* [The task]: Look through the data below for the line with "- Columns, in", and transcribe it exactly together with each line after it up to and including the line with "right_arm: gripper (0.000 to". Give nothing else.
===============
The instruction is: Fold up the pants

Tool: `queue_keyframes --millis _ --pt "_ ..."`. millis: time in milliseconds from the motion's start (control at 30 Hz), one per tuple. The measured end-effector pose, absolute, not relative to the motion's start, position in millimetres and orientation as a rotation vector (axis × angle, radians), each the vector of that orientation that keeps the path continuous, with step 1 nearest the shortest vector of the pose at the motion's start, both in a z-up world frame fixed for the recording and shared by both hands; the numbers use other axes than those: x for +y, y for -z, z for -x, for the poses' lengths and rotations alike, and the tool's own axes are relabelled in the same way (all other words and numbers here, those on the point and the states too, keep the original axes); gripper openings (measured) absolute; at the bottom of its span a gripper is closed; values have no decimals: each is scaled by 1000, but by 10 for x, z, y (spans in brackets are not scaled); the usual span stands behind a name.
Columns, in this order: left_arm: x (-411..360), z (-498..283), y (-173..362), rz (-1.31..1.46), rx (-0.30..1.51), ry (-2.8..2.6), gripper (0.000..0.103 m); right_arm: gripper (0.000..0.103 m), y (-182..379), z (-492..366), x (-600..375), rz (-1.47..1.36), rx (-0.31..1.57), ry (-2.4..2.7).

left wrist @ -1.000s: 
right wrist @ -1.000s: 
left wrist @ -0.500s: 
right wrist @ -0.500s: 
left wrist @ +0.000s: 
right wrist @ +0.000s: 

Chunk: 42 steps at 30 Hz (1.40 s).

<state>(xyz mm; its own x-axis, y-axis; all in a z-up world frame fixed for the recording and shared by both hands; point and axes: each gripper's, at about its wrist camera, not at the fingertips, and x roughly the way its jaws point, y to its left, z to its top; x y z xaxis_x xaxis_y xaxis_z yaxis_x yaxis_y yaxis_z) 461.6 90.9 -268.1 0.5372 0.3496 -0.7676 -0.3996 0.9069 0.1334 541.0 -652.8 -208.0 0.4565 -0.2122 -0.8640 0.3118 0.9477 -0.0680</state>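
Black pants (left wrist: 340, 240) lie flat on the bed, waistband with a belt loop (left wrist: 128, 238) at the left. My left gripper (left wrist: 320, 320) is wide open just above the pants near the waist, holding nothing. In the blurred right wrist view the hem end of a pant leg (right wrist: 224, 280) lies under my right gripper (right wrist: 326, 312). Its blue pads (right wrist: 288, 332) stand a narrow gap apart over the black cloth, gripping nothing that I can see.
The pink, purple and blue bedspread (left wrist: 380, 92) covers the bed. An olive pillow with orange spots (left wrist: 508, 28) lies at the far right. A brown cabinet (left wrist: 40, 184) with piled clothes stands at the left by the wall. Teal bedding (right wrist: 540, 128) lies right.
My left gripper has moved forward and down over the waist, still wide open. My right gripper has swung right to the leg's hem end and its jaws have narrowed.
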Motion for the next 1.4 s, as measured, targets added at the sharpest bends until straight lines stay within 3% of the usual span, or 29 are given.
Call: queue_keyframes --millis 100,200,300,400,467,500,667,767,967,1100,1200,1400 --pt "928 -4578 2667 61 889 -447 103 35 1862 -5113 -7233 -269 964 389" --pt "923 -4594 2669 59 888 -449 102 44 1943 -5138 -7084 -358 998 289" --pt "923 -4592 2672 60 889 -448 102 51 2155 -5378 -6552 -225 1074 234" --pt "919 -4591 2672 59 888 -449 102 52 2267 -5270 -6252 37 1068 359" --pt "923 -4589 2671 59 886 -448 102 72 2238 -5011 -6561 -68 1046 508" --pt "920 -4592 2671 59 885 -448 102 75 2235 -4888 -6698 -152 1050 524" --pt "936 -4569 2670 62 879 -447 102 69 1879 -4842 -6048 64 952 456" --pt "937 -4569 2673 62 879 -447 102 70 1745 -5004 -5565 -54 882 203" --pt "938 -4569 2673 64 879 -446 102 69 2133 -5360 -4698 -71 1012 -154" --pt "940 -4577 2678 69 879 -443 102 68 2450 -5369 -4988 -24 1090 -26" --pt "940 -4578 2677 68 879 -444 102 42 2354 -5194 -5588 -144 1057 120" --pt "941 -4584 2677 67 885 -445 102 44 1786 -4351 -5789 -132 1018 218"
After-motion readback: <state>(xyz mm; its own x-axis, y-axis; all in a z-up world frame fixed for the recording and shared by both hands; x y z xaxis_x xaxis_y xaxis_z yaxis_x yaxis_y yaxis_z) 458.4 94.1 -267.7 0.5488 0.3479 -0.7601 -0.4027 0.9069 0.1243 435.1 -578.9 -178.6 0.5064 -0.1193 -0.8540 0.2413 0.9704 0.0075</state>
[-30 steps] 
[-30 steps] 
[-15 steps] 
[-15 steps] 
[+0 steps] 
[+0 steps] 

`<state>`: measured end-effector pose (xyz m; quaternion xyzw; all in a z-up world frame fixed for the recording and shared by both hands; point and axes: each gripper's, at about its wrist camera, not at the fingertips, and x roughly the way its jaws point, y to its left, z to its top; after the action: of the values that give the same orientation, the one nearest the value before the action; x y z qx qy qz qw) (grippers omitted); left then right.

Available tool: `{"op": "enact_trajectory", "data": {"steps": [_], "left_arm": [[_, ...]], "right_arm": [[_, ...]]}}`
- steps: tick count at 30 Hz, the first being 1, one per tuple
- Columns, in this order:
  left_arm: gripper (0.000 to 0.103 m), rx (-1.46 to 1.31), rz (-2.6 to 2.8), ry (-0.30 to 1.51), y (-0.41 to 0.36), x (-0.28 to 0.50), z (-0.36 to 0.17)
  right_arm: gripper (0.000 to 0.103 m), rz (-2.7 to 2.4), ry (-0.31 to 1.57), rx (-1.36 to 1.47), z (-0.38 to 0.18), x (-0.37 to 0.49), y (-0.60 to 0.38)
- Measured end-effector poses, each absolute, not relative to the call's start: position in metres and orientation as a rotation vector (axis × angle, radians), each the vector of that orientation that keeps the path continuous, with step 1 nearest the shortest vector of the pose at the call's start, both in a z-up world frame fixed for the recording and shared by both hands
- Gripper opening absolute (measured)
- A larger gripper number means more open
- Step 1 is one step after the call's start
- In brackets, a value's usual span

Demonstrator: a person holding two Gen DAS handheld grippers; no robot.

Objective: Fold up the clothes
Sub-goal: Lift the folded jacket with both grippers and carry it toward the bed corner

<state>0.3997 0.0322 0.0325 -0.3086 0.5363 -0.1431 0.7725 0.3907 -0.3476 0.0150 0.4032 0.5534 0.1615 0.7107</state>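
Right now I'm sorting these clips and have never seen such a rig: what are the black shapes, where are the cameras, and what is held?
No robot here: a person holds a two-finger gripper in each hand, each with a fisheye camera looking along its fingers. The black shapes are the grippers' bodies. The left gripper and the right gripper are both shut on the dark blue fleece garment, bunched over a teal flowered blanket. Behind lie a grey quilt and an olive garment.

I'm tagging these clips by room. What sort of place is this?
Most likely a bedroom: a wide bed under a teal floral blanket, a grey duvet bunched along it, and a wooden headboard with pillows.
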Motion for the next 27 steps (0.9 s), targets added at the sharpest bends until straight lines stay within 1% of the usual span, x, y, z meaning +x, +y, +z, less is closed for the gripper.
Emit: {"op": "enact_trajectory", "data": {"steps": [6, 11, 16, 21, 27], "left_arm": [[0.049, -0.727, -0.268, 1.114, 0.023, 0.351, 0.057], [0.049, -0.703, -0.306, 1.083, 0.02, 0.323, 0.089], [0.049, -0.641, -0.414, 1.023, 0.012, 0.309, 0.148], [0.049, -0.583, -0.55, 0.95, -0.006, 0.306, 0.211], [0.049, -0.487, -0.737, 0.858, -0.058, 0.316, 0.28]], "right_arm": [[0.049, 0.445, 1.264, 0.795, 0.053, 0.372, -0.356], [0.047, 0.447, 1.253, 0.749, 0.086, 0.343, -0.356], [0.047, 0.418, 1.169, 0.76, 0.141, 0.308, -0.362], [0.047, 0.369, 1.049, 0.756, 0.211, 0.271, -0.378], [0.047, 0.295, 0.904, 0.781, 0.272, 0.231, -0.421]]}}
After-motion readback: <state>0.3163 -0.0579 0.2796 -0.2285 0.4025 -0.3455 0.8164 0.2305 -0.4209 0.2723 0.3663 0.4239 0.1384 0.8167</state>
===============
* [Written reply]:
- Columns, in this order:
  left_arm: gripper (0.000 to 0.103 m), rx (-1.46 to 1.31), rz (-2.6 to 2.8), ry (-0.30 to 1.51), y (-0.41 to 0.36), x (-0.28 to 0.50), z (-0.36 to 0.17)
  right_arm: gripper (0.000 to 0.103 m), rz (-2.7 to 2.4), ry (-0.31 to 1.57), rx (-1.36 to 1.47), z (-0.38 to 0.18), x (-0.37 to 0.49), y (-0.60 to 0.38)

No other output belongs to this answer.